Mentoría DW-Corp: directo a nivel intermedio desde 2021

Conoce cómo la mentoría DW-Corp combina práctica deliberada, software craftsmanship y proyectos reales para formar profesionales sólidos.

Mentoría DW-Corp: directo a nivel intermedio desde 2021

Hay una pregunta que escuchamos todo el tiempo: ¿se puede convertirse en un buen ingeniero de software haciendo solo cursos? Después de años acompañando a personas muy de cerca, nuestra respuesta es honesta: ayudan, pero casi nunca son suficientes. Esa constatación dio origen al programa de mentoría de DW-Corp.

Imagen de apertura sobre la mentoría como formación a largo plazo: una persona con experiencia acompaña a otra en ascenso mientras la práctica real se convierte en dominio.
Imagen de apertura sobre la mentoría como formación a largo plazo: una persona con experiencia acompaña a otra en ascenso mientras la práctica real se convierte en dominio.

Una mentoría que comenzó en 2021 y continúa

El programa comenzó en 2021 y sigue activo hasta hoy. Lo conducen dos mentores: Danrley Pereira y Aulus Diniz. La propuesta es sencilla de explicar y difícil de ejecutar: tomar a personas que están al inicio de su carrera y acompañarlas de cerca hasta que se conviertan en profesionales de ingeniería de software realmente sólidos.

No es un curso con fecha de finalización. Es una relación a largo plazo, con constancia, exigencia en la medida justa y presencia. Cuando alguien entra, entra para formarse, no para asistir a clases.

Lo que un curso por sí solo no ofrece

Nos gustan los cursos. Enseñan sintaxis, conceptos y el camino feliz. El problema es lo que casi nunca enseñan: criterio. Qué hacer frente a un código legado confuso, un requisito ambiguo, un bug que insiste en no tener sentido o una decisión de arquitectura que solo mostrará sus consecuencias dentro de seis meses.

Ese tipo de discernimiento no cabe en una videoclase. Se construye equivocándose con alguien experimentado al lado, señalando lo que no estabas viendo. Precisamente esa es la brecha que cubre la mentoría.

Práctica deliberada, de la manera correcta

Uno de los pilares del programa es la práctica deliberada. No se trata de repetir por repetir ni de acumular horas. Se trata de practicar en el nivel adecuado de dificultad —un escalón por encima de lo cómodo— con feedback rápido, específico y honesto.
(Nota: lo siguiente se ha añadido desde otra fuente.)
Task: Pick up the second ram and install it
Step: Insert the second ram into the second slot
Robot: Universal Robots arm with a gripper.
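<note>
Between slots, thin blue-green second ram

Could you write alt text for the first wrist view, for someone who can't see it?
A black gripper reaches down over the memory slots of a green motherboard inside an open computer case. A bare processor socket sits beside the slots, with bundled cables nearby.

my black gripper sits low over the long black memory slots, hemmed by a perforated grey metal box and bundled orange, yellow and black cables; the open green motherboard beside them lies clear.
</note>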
La diferencia está en el ciclo: intentar, recibir una evaluación precisa de lo que salió bien y de lo que no, ajustar e intentarlo de nuevo. Repetido con intención, día tras día, este ciclo transforma. Es lento por naturaleza, y precisamente por eso funciona.
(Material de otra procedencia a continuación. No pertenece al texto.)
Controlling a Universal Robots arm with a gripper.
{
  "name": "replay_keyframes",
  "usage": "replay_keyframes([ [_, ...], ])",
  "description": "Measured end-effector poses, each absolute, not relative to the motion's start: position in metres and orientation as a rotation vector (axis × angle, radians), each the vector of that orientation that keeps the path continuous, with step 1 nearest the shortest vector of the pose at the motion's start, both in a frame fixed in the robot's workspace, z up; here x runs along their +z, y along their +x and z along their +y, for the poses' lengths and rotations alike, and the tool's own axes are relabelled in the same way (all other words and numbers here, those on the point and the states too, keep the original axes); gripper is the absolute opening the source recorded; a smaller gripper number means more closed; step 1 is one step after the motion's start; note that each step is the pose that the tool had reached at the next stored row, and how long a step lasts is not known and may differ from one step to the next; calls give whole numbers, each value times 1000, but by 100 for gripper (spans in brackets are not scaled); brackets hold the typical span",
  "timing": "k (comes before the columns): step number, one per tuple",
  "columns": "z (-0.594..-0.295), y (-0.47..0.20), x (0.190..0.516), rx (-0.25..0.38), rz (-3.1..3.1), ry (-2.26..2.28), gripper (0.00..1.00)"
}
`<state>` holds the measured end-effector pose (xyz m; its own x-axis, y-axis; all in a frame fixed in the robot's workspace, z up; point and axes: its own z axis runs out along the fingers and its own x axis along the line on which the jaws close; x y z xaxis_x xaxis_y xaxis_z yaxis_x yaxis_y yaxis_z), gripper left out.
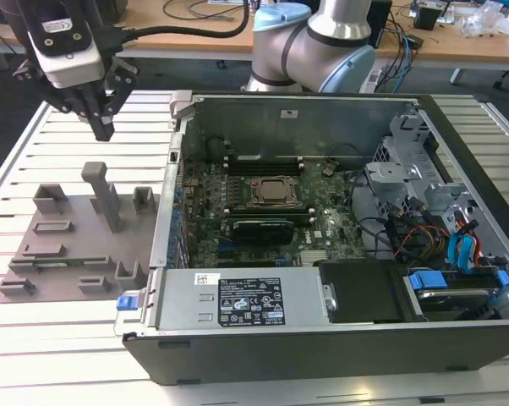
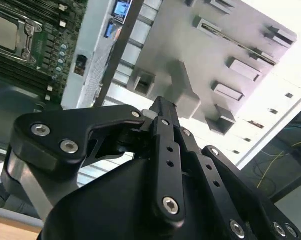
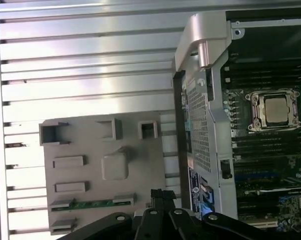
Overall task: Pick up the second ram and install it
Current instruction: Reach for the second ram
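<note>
At upper left of the exterior view, the black claw (image 1: 103, 128) hangs over the slatted white tabletop (image 1: 35, 355), closed tip to tip and holding nothing.

Below it: flat grey plastic holder tray (image 1: 73, 241). In the first wrist view the second ram (image 3: 93, 204), a narrow green circuit-board stick, lies in a tray slot between two clips.

Risk: the tray's tall grey post (image 1: 102, 190) stands close under the claw. A skewed descent could strike it, or catch the stick off-centre and tilt it.

Right of tray: open grey computer case (image 1: 280, 110) holding a green motherboard (image 1: 208, 228) with a metal CPU socket (image 1: 274, 193).
</note>
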<state>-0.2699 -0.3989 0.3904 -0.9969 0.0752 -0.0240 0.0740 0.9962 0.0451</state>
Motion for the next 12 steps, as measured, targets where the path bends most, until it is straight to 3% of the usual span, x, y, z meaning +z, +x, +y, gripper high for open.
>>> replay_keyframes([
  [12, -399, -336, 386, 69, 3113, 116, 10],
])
Craftsmanship en proyectos reales

El segundo pilar son los principios de software craftsmanship aplicados a proyectos reales. Pruebas que aportan seguridad, un diseño que se sostiene, revisión de código como conversación y cuidado por quienes tendrán que mantenerlo después. Tratar el software como un oficio, no como una tarea que hay que despachar.

Y todo eso se desarrolla en trabajos que importan, no en ejercicios de juguete. Cuando el proyecto es real, las consecuencias también lo son; ahí es donde los buenos hábitos dejan de ser teoría y se convierten en una forma de trabajar.

El resultado: profesionales sólidos, a veces sin pasar por el nivel júnior

Al observar el conjunto, lo que vemos nos llena de orgullo. Varias personas mentoradas ya obtuvieron certificaciones y fueron contratadas por empresas de tecnología. Algunas ingresaron directamente como profesionales de nivel intermedio, saltándose el nivel júnior; no porque tomaran un atajo, sino porque llegaron preparadas.

No vamos a extendernos en cifras aquí: cada trayectoria merece su propia historia, y quedarán para artículos dedicados. El punto general es lo que importa: la práctica real con mentoría forma personas capaces de resolver problemas de verdad, más temprano.

Formar a quienes vienen después

Nada de esto ocurre de forma aislada. El programa está conectado con la comunidad Software Craftsmanship Brasília (SCCB) y con el trabajo más amplio de DW-Corp para formar a los próximos profesionales. Aprender juntos, enseñar juntos y elevar el nivel de quienes están alrededor.

Al final, ese es el combustible que nos impulsa desde 2021: formar a quienes vienen después. Sin fórmulas mágicas ni promesas fáciles; solo práctica deliberada, mentoría cercana y proyectos que valen la pena. Sigue siendo lo mejor que hacemos.